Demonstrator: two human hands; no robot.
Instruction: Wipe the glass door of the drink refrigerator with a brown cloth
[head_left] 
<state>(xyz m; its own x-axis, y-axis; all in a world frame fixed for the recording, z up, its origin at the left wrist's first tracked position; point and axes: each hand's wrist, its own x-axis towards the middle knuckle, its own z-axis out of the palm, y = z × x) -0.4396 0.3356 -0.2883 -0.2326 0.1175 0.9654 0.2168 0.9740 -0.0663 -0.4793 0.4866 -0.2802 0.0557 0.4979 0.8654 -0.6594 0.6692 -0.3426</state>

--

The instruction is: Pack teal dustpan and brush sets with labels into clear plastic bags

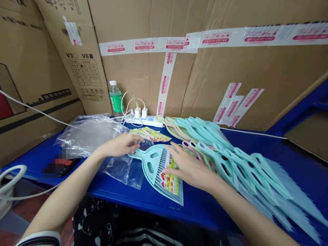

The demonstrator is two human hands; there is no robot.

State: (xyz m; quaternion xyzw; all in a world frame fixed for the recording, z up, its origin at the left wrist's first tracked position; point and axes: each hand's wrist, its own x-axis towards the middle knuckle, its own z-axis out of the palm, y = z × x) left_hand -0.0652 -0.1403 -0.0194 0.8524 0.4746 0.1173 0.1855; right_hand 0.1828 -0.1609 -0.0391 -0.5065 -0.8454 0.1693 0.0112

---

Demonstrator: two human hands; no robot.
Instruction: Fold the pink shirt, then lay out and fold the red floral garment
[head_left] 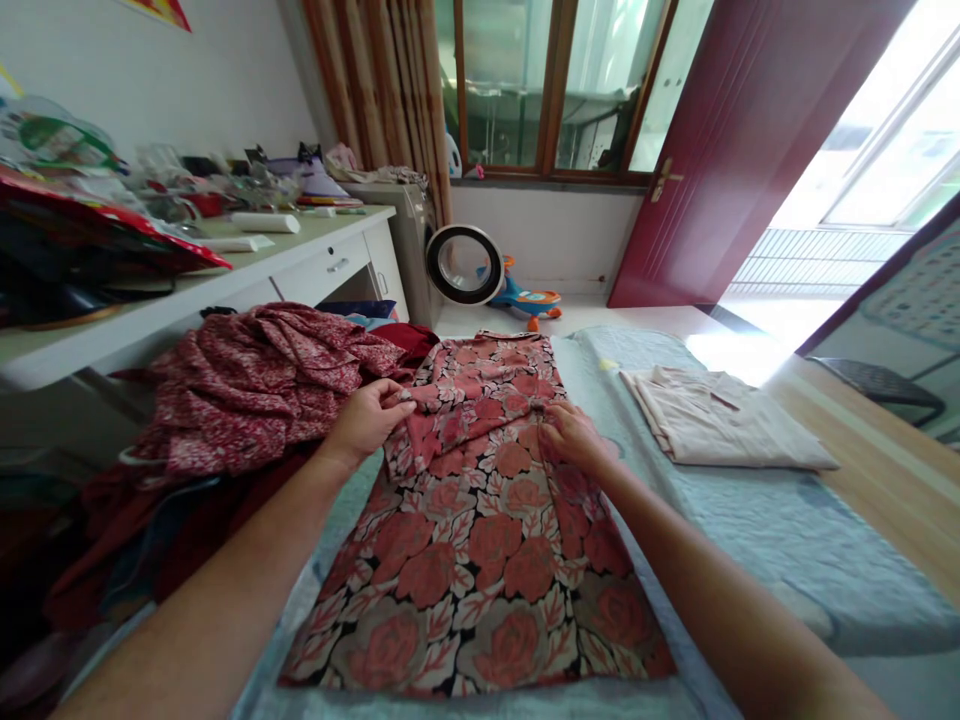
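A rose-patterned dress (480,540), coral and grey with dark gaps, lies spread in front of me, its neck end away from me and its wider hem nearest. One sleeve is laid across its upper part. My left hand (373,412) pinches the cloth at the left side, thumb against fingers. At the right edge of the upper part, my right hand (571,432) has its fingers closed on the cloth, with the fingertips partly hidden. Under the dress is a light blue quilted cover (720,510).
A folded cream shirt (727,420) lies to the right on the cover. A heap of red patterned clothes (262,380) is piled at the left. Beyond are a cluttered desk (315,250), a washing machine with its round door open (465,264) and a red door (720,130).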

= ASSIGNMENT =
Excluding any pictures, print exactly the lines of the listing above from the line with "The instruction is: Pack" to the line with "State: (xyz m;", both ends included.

= RESULT =
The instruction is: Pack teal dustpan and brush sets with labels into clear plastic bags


The demonstrator is two human hands; there is no robot.

State: (xyz m; quaternion xyzw; all in a world frame fixed for the recording, z up, its origin at the left wrist's first tracked position; point and axes: each hand's wrist, its own x-axis towards the middle knuckle, its own z-axis out of the palm, y = z × x) left_hand -0.0652 -0.1403 -0.0194 0.8524 0.4746 0.1173 0.1855; right_hand 0.1828 -0.1609 -0.0391 -0.5065 -0.8454 0.1693 0.0112

Here the work on this exercise is complete.